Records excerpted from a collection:
-.-.-

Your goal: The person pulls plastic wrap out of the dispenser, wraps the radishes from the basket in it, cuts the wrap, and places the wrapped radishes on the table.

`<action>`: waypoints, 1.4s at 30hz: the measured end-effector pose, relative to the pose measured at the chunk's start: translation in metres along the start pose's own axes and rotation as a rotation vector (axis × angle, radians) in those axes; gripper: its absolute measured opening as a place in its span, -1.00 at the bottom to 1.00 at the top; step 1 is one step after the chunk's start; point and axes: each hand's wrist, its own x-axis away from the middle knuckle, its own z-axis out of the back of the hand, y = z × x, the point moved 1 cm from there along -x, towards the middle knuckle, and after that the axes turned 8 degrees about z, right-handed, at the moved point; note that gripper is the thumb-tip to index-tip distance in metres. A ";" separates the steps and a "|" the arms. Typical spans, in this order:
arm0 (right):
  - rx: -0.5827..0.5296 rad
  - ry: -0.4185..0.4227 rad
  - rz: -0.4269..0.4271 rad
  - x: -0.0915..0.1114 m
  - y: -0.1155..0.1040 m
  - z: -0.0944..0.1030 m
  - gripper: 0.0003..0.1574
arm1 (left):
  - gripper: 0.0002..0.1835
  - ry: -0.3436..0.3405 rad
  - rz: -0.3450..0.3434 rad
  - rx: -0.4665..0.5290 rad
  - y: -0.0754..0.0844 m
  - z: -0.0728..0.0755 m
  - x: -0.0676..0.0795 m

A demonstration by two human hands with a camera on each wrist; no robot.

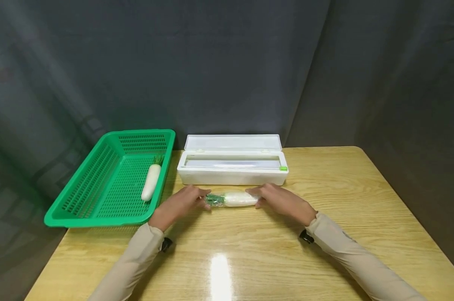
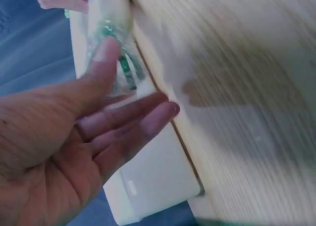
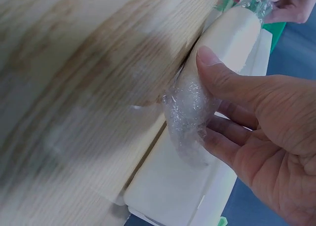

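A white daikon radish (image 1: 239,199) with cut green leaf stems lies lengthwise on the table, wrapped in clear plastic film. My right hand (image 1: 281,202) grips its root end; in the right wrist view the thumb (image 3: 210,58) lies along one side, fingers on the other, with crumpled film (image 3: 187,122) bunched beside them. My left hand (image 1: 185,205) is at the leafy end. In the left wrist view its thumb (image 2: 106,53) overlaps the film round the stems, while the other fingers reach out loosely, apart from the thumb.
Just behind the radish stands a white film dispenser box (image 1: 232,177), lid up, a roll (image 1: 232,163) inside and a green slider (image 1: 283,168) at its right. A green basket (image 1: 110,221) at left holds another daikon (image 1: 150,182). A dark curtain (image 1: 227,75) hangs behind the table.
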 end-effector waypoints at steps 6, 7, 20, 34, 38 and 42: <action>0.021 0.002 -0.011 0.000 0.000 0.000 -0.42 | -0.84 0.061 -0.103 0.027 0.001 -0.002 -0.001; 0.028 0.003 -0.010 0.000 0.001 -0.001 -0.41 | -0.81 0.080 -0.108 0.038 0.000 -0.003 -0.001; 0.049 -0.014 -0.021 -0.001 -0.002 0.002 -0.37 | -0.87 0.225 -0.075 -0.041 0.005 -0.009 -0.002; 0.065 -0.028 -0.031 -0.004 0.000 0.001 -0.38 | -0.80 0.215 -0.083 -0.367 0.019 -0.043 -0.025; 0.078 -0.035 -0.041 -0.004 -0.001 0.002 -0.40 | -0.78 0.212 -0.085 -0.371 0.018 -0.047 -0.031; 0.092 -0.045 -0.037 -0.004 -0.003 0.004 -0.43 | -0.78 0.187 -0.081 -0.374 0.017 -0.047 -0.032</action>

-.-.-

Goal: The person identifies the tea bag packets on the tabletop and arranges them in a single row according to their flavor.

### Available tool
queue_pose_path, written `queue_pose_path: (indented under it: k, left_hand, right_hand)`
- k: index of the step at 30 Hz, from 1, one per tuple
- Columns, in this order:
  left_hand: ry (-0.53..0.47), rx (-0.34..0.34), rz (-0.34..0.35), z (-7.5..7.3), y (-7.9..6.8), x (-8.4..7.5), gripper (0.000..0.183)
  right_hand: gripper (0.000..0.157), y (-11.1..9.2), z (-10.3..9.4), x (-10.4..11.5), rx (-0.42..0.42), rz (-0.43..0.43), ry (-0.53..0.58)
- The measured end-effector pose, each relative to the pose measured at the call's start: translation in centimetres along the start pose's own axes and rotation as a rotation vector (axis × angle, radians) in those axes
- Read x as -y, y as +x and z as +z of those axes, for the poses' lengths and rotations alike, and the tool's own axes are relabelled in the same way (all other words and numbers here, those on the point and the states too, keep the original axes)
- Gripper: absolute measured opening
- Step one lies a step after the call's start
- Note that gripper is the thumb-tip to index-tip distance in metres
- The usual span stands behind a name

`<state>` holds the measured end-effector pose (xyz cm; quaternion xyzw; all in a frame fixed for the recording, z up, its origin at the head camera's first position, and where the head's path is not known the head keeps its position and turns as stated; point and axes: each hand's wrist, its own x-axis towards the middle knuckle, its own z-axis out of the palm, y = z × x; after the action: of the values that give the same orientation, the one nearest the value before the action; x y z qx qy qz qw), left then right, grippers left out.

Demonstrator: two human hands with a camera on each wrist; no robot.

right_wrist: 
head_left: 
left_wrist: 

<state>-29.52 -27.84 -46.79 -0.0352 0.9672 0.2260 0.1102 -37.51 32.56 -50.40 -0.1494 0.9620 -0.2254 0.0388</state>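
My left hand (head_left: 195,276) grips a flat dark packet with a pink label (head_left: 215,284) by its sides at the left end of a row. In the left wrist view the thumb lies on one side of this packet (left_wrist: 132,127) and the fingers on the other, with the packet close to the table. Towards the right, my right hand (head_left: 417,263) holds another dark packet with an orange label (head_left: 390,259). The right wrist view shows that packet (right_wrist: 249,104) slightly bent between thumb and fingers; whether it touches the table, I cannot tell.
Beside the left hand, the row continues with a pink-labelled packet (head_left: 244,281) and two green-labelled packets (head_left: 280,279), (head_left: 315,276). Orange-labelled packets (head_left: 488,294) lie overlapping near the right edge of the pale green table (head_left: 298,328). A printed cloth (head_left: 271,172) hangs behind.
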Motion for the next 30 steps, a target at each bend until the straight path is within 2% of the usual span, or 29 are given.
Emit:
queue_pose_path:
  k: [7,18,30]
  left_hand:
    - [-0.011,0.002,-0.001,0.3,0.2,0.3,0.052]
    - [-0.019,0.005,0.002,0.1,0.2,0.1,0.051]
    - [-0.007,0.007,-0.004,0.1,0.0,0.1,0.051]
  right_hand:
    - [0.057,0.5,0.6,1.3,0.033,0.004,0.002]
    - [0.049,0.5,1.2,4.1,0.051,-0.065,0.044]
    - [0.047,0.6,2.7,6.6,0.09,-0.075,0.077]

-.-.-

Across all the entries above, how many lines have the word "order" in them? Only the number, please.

Task solution = 2